[Recorded data]
================================

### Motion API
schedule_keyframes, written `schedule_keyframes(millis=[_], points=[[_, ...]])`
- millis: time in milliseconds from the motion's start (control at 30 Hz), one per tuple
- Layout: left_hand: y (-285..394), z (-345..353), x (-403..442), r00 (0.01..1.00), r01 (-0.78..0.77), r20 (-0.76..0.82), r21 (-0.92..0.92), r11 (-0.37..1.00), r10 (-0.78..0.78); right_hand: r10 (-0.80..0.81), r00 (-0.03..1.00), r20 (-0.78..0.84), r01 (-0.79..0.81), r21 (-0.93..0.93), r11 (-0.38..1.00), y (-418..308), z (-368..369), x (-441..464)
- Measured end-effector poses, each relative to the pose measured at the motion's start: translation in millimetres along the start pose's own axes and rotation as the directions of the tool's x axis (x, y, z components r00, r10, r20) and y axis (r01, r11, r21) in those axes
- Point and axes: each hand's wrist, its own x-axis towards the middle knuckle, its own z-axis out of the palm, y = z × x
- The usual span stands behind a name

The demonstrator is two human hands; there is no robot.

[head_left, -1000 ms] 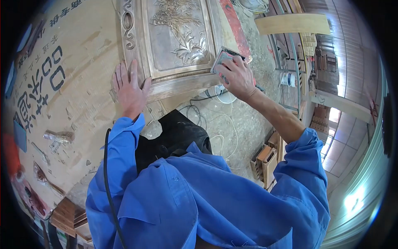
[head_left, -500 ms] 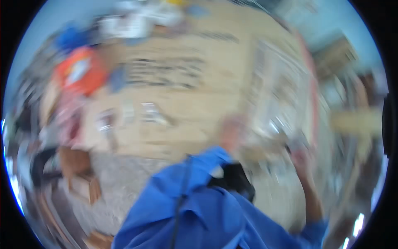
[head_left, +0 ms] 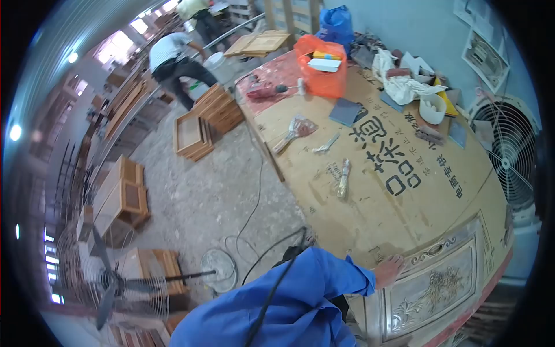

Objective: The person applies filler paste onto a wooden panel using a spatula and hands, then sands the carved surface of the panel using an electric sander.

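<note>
My left hand [head_left: 388, 270] comes out of a blue sleeve and lies on the upper left corner of a carved panel [head_left: 399, 309], fingers stretched out and nothing seen in them. The panel has a raised frame and a flower relief, and rests on the cardboard-covered table [head_left: 370, 222]. My right hand is not in view. Beyond my left hand lie a wrapped brush-like tool [head_left: 344, 180], a small pale tool [head_left: 326, 143] and a wide brush in plastic [head_left: 296, 132].
An orange bag [head_left: 324, 78], a red power tool [head_left: 269, 88] and a white cup [head_left: 432, 109] stand on the table's far part. A standing fan [head_left: 110, 283] and wooden drawers [head_left: 193, 136] are on the floor at left. Two people [head_left: 173, 55] work farther back.
The view has swung toward the left, bringing the workshop floor and people into sight. My right hand, seen earlier beside the panel, has left the view. My left hand now lies on the panel's corner.
</note>
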Motion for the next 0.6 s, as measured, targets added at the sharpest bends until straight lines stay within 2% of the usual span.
schedule_keyframes(millis=[133,333,367,467,567,600], points=[[-4,14,-4,0.998,-0.004,-0.066,0.142,0.990,0.014,0.021,1.000,0.005,-0.022,0.137,0.990,28,0,34],[-13,5,-18,0.993,0.051,-0.107,0.088,0.995,-0.042,0.094,0.995,0.009,-0.092,0.332,0.939,91,-12,72],[-27,18,-25,0.937,-0.032,-0.339,0.172,0.985,0.090,0.110,0.994,0.009,-0.106,0.363,0.926,105,-19,74],[-35,-16,-42,0.983,0.070,-0.170,-0.039,0.997,-0.075,0.235,0.972,-0.019,-0.203,0.434,0.878,187,-62,47],[-61,-61,-67,0.991,0.130,-0.003,-0.096,0.987,-0.130,0.368,0.928,-0.051,-0.292,0.513,0.807,243,-106,-23],[-66,-67,-72,0.991,0.134,0.006,-0.073,0.988,-0.134,0.391,0.918,-0.069,-0.302,0.516,0.801,244,-111,-38]])
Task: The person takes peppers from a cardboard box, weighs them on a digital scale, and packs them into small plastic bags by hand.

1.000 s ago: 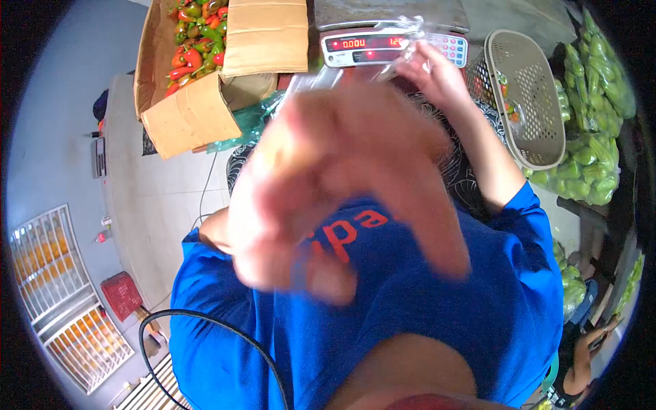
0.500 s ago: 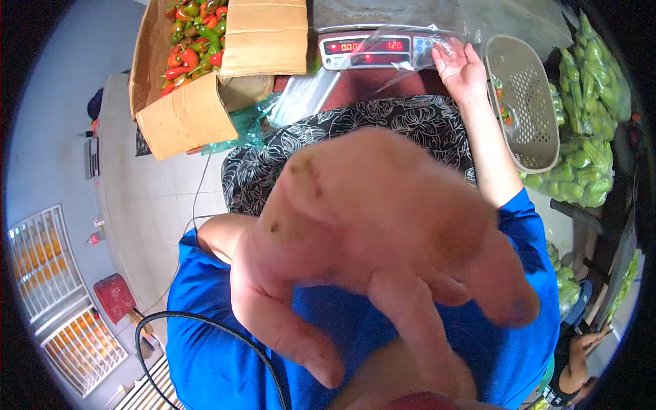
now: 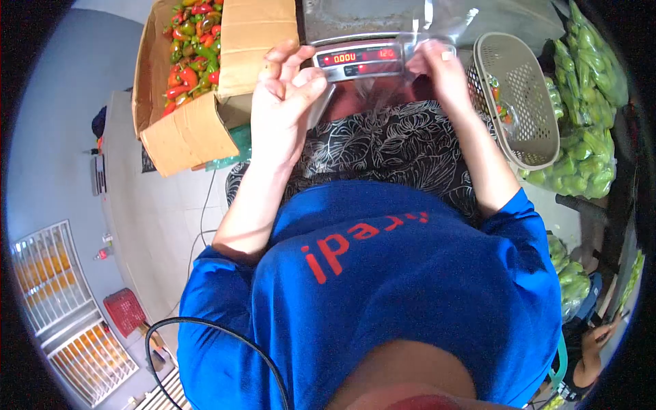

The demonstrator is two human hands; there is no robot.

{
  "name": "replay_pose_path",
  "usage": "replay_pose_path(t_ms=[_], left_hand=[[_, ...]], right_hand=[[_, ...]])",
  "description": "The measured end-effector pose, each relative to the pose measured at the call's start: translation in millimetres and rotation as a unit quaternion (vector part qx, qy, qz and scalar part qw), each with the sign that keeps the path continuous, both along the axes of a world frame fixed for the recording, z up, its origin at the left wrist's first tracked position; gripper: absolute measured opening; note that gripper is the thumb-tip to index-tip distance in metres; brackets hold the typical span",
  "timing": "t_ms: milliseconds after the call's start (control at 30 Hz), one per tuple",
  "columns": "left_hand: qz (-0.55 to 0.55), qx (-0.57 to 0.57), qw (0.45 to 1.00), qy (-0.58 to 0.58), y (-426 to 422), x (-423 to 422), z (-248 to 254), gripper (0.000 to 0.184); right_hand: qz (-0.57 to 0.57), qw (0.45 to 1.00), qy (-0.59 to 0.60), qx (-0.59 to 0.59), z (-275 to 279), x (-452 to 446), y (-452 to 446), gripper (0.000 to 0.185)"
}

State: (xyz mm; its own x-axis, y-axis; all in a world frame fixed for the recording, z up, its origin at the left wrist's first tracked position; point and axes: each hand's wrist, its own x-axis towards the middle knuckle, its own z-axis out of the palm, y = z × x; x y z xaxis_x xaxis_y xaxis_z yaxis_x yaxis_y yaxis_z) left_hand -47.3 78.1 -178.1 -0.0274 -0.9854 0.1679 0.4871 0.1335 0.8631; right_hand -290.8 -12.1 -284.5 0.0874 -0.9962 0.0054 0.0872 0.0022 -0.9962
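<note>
Near the left end of the digital scale (image 3: 359, 60), my left hand (image 3: 281, 96) is raised palm up, its fingers loosely bent and apart with nothing in them. My right hand (image 3: 443, 74), slightly blurred, is at the scale's right end, with its fingers closed on a clear plastic bag (image 3: 437, 31). The bag spreads above the fingers and over part of the scale's display; its full outline is hard to make out. Red digits are lit on the display, and the grey metal weighing plate (image 3: 348, 17) lies behind it.
An open cardboard box (image 3: 256, 48) of red and green peppers (image 3: 191, 61) stands at left. A grey perforated basket (image 3: 526, 130) with a few peppers is at right, beside bags of green vegetables (image 3: 588, 89). A black cable (image 3: 212, 328) loops at lower left. Another person's arm (image 3: 589, 355) shows at lower right.
My left hand has moved from close to the camera down to the scale's left end. My right hand has turned and closed its fingers on the plastic bag, which has shifted upward.
</note>
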Motion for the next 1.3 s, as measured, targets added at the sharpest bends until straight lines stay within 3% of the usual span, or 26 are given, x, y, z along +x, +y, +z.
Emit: replay_pose_path(t_ms=[67, 133, 233, 300, 400, 533, 633, 733, 833, 933, 1033, 1233, 1300], left_hand=[[0.036, -0.053, 0.992, -0.106, -4, -3, 3, 0.055], [0.036, -0.121, 0.975, -0.183, -7, -7, 14, 0.053], [0.056, -0.192, 0.944, -0.262, -19, -6, 21, 0.055], [0.062, -0.246, 0.907, -0.337, -25, -7, 30, 0.059], [0.039, -0.272, 0.786, -0.555, -24, -13, 51, 0.063], [0.000, -0.281, 0.738, -0.613, -36, -7, 40, 0.054], [-0.054, -0.184, 0.777, -0.600, -33, -5, 38, 0.054], [-0.022, -0.186, 0.780, -0.596, -28, -2, 32, 0.057], [-0.033, -0.027, 0.846, -0.532, -23, 0, 27, 0.062], [0.015, -0.143, 0.844, -0.516, -25, 4, 10, 0.068], [0.021, -0.164, 0.827, -0.538, -25, 10, -1, 0.084], [0.026, -0.134, 0.835, -0.534, -19, 10, -1, 0.087], [0.033, -0.117, 0.843, -0.524, -17, 9, -1, 0.080]], right_hand=[[0.086, 0.976, 0.164, -0.114, -4, 11, 7, 0.030], [0.114, 0.914, 0.270, -0.280, -2, 24, 14, 0.024], [0.138, 0.905, 0.229, -0.330, -2, 36, 23, 0.022], [0.170, 0.902, 0.257, -0.302, 4, 38, 28, 0.021], [0.180, 0.893, 0.284, -0.298, 2, 38, 30, 0.019], [0.168, 0.886, 0.285, -0.324, 2, 37, 30, 0.017], [0.136, 0.890, 0.296, -0.319, 5, 36, 31, 0.014], [0.139, 0.896, 0.282, -0.313, 4, 33, 26, 0.010], [0.129, 0.896, 0.260, -0.337, 0, 30, 21, 0.011], [0.141, 0.914, 0.265, -0.273, 2, 25, 20, 0.010], [0.079, 0.913, 0.255, -0.307, 5, 26, 20, 0.011], [0.037, 0.923, 0.249, -0.290, -2, 28, 16, 0.011], [0.055, 0.925, 0.250, -0.282, -1, 28, 17, 0.011]])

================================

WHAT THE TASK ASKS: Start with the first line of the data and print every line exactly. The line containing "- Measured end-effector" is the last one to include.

ANSWER TO THIS EXERCISE:
### Motion API
schedule_keyframes, written `schedule_keyframes(millis=[_], points=[[_, ...]])`
- millis: time in milliseconds from the motion's start (control at 30 Hz), one per tuple
- Layout: left_hand: y (-285..394), z (-345..353), x (-403..442), r00 (0.01..1.00), r01 (-0.78..0.77), r20 (-0.76..0.82), r21 (-0.92..0.92), r11 (-0.37..1.00), r10 (-0.78..0.78); right_hand: r10 (-0.80..0.81), r00 (-0.03..1.00), r20 (-0.78..0.84), r01 (-0.79..0.81), r21 (-0.93..0.93), r11 (-0.38..1.00), y (-418..308), z (-368..369), x (-441..464)
- Measured end-effector poses, each relative to the pose measured at the motion's start: translation in millimetres along the start pose's own axes and rotation as the directions of the tool's x axis (x, y, z components r00, r10, r20) and y axis (r01, r11, r21) in those axes

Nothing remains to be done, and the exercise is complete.